Down in rugby club land, and in the GPS rugby-playing parents land, in local rugby 7s comps land, and in the everyday fan land I used to enjoy so much sitting beside at Suncorp, in these lands there are to be found people from every walk of life, from the not-well-off, to the teachers, the tradies, the middle managers, the 'ordinary' guys and girls.

There are many thousands of them, thank God. They actually fell into the game for all sorts of reasons and with all sorts of motives and patterns of required fun and enjoyment. They are certainly not of any identifiable elite group, they are typically not that well off, and they don't network with any kind of 'old boys' strata within the code.

They are truly the forgotten people of Australian rugby. They are typically not at all well represented in the management of the code or its media identity. No one talks too much about them. One consequence of this is that are are slowly but surely leaving the code as, I would argue, Australian rugby's elite bodies, no matter what they say, have by and large never been truly interested in understanding and catering to its 'everyday' 'ordinary' fans. Rather, and implicitly, these bodies just believed that 'if there is rugby the fans will be there'.

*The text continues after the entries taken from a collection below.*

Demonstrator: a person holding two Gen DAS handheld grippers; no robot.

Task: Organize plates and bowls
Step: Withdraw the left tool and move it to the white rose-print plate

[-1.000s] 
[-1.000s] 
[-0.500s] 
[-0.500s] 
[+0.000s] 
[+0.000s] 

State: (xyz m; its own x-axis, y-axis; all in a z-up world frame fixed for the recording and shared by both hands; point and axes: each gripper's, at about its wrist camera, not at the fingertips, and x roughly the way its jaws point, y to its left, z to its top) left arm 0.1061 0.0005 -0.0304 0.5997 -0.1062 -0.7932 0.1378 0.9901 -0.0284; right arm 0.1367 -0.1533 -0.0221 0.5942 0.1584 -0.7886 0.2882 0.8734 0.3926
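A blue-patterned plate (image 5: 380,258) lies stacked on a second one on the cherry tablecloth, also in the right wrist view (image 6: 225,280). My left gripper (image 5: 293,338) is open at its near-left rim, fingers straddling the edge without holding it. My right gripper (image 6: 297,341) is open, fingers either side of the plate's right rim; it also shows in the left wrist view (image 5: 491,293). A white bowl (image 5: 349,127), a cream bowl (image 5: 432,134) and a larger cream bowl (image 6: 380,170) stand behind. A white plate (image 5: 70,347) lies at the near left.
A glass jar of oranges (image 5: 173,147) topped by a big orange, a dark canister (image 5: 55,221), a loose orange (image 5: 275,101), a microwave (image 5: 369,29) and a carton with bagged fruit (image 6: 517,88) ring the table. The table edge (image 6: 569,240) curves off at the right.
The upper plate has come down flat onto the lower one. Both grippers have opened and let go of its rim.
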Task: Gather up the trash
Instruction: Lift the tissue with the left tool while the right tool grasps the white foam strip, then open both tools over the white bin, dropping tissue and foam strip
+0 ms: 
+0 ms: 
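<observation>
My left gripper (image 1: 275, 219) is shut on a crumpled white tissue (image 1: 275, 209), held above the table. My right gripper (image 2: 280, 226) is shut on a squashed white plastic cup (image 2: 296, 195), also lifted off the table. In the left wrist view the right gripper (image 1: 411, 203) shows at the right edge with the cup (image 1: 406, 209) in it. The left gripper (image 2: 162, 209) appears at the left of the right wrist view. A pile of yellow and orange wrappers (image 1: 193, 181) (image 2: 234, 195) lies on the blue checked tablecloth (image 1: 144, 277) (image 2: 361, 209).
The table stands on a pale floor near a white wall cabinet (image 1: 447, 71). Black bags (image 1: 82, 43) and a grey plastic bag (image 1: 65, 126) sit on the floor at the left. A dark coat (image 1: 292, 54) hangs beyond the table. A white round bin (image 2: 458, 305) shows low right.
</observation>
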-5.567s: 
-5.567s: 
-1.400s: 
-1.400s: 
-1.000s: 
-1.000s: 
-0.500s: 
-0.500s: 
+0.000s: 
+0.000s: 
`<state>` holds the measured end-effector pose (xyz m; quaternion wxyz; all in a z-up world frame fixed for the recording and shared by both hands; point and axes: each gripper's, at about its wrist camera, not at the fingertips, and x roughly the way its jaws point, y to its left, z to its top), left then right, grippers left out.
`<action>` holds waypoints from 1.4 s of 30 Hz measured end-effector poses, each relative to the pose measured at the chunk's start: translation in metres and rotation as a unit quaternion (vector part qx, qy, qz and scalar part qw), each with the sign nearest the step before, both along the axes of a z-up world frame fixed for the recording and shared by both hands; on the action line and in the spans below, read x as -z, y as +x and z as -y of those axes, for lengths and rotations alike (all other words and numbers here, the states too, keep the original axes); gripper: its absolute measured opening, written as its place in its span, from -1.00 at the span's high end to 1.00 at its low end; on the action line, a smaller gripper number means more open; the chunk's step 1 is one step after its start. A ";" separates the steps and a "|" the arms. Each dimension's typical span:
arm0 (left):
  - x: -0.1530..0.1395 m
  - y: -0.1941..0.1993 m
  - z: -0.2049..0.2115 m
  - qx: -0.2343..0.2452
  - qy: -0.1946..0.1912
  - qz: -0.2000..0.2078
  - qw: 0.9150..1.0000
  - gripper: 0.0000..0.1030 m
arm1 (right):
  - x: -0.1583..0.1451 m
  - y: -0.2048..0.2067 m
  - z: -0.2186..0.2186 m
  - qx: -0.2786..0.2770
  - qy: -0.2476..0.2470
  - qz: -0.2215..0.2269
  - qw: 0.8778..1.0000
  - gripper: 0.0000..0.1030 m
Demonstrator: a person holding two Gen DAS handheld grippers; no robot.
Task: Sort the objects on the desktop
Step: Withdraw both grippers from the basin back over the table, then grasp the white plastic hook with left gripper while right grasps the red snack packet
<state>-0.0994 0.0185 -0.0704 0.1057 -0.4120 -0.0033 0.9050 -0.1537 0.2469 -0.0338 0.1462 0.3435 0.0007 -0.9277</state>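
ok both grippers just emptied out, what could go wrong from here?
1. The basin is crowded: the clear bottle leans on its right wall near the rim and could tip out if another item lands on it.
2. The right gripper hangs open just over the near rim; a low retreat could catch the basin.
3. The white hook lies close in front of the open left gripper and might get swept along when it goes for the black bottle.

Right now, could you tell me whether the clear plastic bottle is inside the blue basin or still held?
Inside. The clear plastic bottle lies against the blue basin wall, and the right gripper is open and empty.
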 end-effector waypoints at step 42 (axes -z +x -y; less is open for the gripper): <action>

The 'Working Class' aspect of my username is there for a reason.
 

Dan54

Tim Horan (67)
Am I reading this right? There seems to be a section of posters who don't want ex players etc involved in running the game?
Well that's what I am reading, or is it former Wallabies or what you are against? I know we talk that many of the ordinary men (or women) aren't getting a say in how the game is run. But to be honest how many of them are standing for positions so they can have a say. I in no way saying the game is being run without a hitch, but to say that Joe Blogg who is on the sidelines is feeling disconnected is a little unfair, as I don't think any sport can be run by having to run down to the sidelines on a Saturday to ask what their opinion, like in politics etc, really if you feel passionately about it, get down to the club, join the committee, and start getting the game run as you think it should be, and not how these ex players etc do!